The processing chip is further configured to perform a hash operation on the a-byte data to the a+m Byte data of the data to be compressed to generate a hash value, where a is an integer greater than 0, and m is an integer greater than 0 and M+1) is the size of the window for performing the hash operation; determining whether there is a key in the hash table that is the same as the hash value, and the key of the hash table is the data of the a+m Byte data (m+1) Byte history data, a hash value generated by a hash operation, the value of the hash table including the end of the start logical address of the (m+1) Byte history data of the a+m Byte data n bit, if there is a key in the hash table that is the same as the hash value, the value corresponding to the hash value in the hash table is updated according to the last n bit of the logical address of the a-th byte data. If the key having the same hash value does not exist in the hash table, the hash value and the first a The end n bit of the logical address of the Byte data is added to the hash table.
The device of claim 6, wherein the data to be compressed comprises a plurality of data blocks.

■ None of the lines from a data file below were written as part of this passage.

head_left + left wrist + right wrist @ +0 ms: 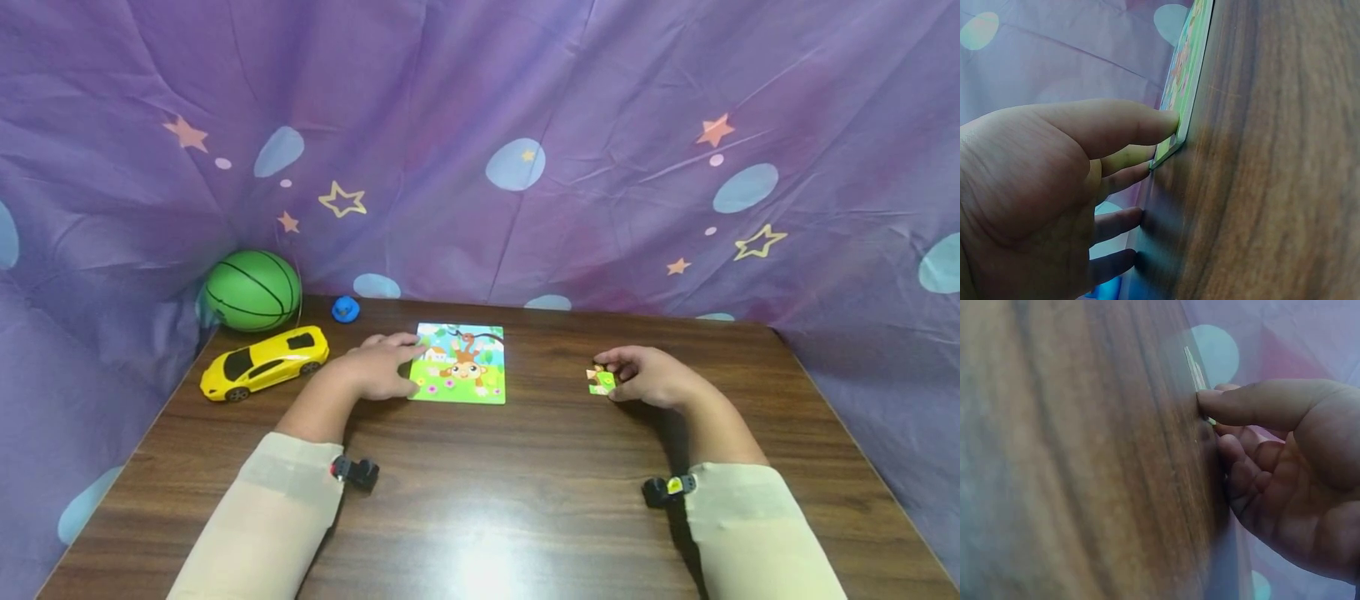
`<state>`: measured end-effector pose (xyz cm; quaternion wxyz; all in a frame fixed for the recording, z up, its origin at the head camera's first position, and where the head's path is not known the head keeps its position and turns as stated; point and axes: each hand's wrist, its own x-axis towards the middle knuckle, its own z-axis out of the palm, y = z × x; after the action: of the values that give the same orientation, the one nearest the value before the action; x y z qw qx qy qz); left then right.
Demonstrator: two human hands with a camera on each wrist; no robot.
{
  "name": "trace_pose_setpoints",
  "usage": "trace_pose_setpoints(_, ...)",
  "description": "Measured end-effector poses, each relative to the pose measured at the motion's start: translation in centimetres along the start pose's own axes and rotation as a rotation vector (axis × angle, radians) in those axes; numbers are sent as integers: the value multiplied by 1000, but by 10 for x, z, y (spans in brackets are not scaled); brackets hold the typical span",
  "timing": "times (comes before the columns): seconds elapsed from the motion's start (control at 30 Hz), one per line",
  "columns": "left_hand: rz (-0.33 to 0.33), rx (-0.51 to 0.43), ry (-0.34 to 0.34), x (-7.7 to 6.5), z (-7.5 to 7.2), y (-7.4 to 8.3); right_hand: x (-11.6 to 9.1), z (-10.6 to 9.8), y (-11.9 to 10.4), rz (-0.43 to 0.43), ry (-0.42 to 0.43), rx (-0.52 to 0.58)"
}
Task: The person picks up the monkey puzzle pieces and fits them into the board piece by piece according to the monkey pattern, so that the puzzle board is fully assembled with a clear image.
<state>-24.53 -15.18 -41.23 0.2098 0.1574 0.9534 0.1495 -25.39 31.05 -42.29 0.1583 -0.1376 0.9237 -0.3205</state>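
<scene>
A square picture puzzle (467, 385) with a hanging monkey on a green and blue background lies flat on the table. My left hand (377, 369) is at its left side, fingers spread. In the left wrist view the thumb (1160, 125) rests on the near corner of the puzzle, while the other fingertips reach down by its edge. To the right, my right hand (651, 377) pinches a small green and white jigsaw piece (604, 383) between thumb and fingers, low over the table. The right wrist view shows this piece (1194, 370) edge-on, its far part jutting past the thumb.
Left of the puzzle are a yellow toy car (266, 363), a green ball (255, 290) with black lines and a small blue toy (346, 309). A purple patterned curtain (600, 250) hangs behind the brown wooden table (525, 475) and at both sides.
</scene>
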Motion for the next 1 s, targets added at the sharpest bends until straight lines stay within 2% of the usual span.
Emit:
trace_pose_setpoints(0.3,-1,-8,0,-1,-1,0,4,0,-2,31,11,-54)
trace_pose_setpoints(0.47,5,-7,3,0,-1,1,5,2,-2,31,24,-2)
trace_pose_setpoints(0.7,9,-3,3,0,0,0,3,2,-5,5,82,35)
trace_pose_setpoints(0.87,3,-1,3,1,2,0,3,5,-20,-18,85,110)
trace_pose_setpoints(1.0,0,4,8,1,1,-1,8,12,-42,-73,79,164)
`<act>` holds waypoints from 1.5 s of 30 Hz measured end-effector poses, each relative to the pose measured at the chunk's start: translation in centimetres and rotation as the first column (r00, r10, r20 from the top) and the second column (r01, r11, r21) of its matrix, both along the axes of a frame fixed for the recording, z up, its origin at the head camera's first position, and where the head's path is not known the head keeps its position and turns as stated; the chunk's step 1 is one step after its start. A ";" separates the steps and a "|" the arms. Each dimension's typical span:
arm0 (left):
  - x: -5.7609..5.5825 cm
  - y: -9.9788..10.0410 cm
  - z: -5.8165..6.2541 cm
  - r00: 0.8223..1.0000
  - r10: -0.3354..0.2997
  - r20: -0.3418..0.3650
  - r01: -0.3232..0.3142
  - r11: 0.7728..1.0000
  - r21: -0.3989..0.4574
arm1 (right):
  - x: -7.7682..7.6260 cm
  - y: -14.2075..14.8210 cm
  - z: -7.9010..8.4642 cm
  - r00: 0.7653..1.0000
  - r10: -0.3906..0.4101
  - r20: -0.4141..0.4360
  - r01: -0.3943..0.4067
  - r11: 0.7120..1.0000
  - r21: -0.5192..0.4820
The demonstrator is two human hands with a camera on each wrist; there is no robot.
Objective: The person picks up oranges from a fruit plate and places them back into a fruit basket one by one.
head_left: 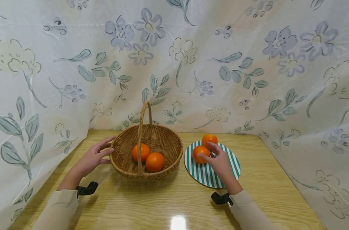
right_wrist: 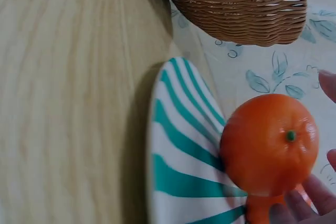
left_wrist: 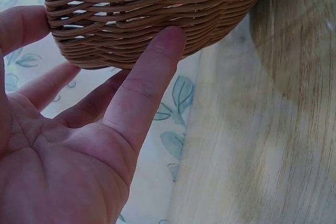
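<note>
My left hand rests its fingertips on the left side of a brown wicker basket, with fingers fairly straight; the left wrist view shows the thumb against the weave. Two oranges lie inside the basket, under its tall handle. To the right, my right hand reaches over a round plate with green and white stripes. Its spread thumb and fingers stand close around the front orange, with a gap on the thumb side in the right wrist view. Another orange sits behind that one, partly covered by the fingers.
Everything stands on a light wooden table. A floral cloth hangs behind the table and along both sides. The basket is just left of the plate, with a narrow strip of wood between them.
</note>
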State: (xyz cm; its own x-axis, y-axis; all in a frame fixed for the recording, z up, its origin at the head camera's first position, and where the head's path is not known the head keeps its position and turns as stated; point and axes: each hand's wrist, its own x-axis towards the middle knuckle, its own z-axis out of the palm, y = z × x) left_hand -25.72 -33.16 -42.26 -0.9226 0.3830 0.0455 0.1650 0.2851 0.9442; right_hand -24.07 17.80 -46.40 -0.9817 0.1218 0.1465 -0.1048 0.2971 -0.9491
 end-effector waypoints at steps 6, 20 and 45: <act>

The device according to claim 6 or 7, wherein the processing chip determines whether the size of the data to be compressed is greater than or equal to whether the key has the same value as the hash value in the hash table. 2 K Byte, K is an integer greater than 0; if the size of the data to be compressed is greater than 2 K Byte, the value of the value of the hash table is set to be no less than (K/8+1) Byte; The size of the compressed data is less than or equal to 2 K Byte, and the length of the hash table is set to be no less than K/8 Byte.
The device according to claim 8, wherein if the size of the data to be compressed is greater than 2 K Byte, the processing chip is at the end of the logical address according to the a-th byte data (8* The length of the value of the hash table) bit is used to update the value corresponding to the hash value in the hash table, and is also used to end the logical address of the a Byte data of the data to be compressed (8* And the difference between the value of the value of the hash table and the value corresponding to the hash value in the hash table is less than 2 K , and the data after the a Byte data and the a Byte data are The historical data indicated by the value corresponding to the hash value is matched, and the compression encoding is generated according to the matching result; and the end n bit of the logical address of the a Byte data of the data to be compressed and the hash in the hash table If the difference between the values corresponding to the values is not less than 2 K , the data after the a-th byte data and the a-th Byte data are not matched with the history data indicated by the value corresponding to the hash value.
The device according to claim 9, wherein the processing chip is further configured to: after generating the compression encoding:

Determining whether the a+m Byte data is the last 1 Byte data of the data to be compressed, and if so, ending encoding of the data to be compressed, and if not, moving the window of the hash operation to the right.
A computing device, comprising: a processor, a memory, and the processor establishing a communication connection with the memory;

While the processor is running, the program in the memory is read to perform the method of any one of claims 1 to 5.